### [TASK ITEM]
All lines of the material below that include the string "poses" are to be copied.

------------------------------------------------

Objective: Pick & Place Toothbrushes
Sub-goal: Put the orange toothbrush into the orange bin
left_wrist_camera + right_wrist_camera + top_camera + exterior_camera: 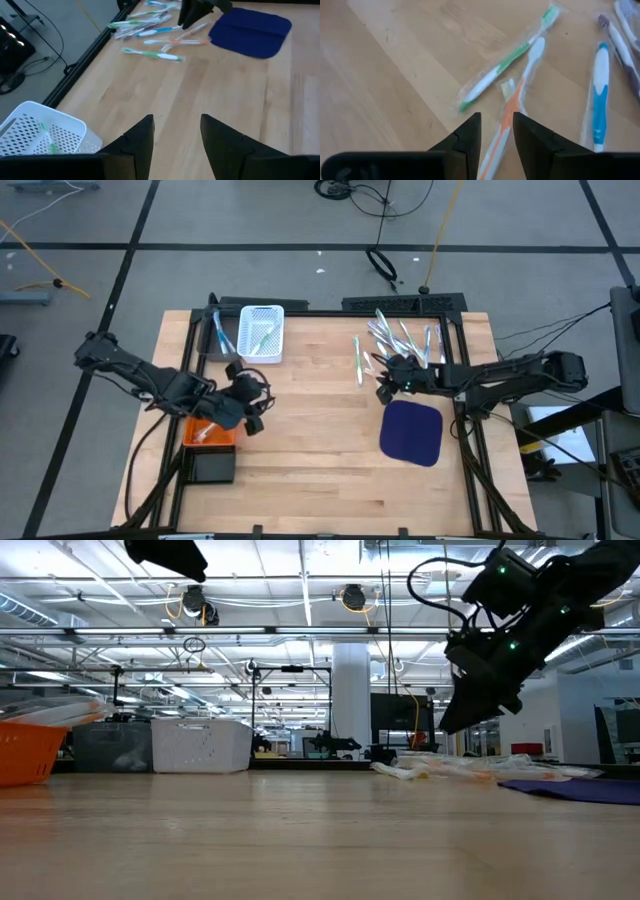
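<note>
Several toothbrushes (400, 338) in clear wrappers lie flat on the wooden table at the far right, also seen in the left wrist view (150, 27). My right gripper (383, 388) hangs open just above the near-left edge of this pile. In its wrist view the gripper (496, 117) has its fingers on either side of an orange-and-white toothbrush (509, 107), clear of it, with a green one (505, 60) and a blue one (600, 95) beside it. A white basket (262, 330) at the far side holds green toothbrushes. My left gripper (256, 408) is open and empty, raised above the table's left part.
A dark blue cloth (412, 432) lies near the right gripper, on its near side. An orange bin (205, 435) and a black box (212, 467) stand at the left near side. Bare wood spans the table's middle and near part.
</note>
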Available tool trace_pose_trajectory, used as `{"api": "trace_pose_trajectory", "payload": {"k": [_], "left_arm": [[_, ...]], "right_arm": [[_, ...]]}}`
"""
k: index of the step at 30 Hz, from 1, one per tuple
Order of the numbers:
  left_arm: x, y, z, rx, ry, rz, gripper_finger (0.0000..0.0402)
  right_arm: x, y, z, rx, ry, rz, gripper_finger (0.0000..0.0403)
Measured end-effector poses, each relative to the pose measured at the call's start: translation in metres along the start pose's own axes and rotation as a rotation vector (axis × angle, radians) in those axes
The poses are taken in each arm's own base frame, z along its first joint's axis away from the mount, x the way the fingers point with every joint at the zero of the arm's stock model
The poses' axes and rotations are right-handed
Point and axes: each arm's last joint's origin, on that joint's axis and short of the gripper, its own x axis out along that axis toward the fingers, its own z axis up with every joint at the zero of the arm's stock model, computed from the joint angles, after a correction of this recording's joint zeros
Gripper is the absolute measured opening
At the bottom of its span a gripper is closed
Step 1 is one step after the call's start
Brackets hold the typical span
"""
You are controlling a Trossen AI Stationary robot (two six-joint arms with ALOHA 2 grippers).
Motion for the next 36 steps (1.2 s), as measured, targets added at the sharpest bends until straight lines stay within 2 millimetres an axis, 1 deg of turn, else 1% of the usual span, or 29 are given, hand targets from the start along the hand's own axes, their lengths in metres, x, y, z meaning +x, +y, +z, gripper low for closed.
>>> {"api": "trace_pose_trajectory", "payload": {"k": [4,8,12,20,26,31,34,36], "left_arm": [[0.001,0.002,0.001,-0.008,0.001,0.008,0.0163],[0.002,0.003,0.001,-0.010,0.002,0.011,0.0163],[0.002,0.003,0.001,-0.009,0.002,0.011,0.0163],[0.002,0.003,0.001,-0.008,0.002,0.011,0.0163],[0.002,0.003,0.001,-0.010,0.003,0.011,0.0163],[0.002,0.003,0.001,-0.009,0.004,0.011,0.0163],[0.002,0.003,0.001,-0.008,0.006,0.012,0.0163],[0.002,0.003,0.000,-0.008,0.006,0.013,0.0163]], "right_arm": [[0.003,-0.004,-0.008,0.022,0.003,-0.001,0.0105],[0.005,-0.004,-0.012,0.059,-0.009,0.069,0.0105],[0.006,-0.008,-0.019,0.055,0.003,0.055,0.0105],[0.008,-0.008,-0.020,0.055,0.010,0.050,0.0105],[0.020,-0.008,-0.029,0.038,0.069,0.017,0.0105],[0.030,-0.006,-0.028,0.020,0.040,0.030,0.0104],[0.032,-0.008,-0.024,0.038,0.030,0.054,0.0092],[0.031,-0.009,-0.023,0.047,0.045,0.080,0.0070]]}}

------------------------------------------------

### [WRITTEN RESPONSE]
Measured end-effector poses, each relative to the pose measured at the call's start: translation in metres along the start pose's own axes and rotation as a rotation vector (axis × angle, radians) in those axes
The poses are taken in each arm's own base frame, z along its first joint's axis away from the mount, x the way the fingers point with every joint at the zero of the arm's stock model
The poses' axes and rotations are right-handed

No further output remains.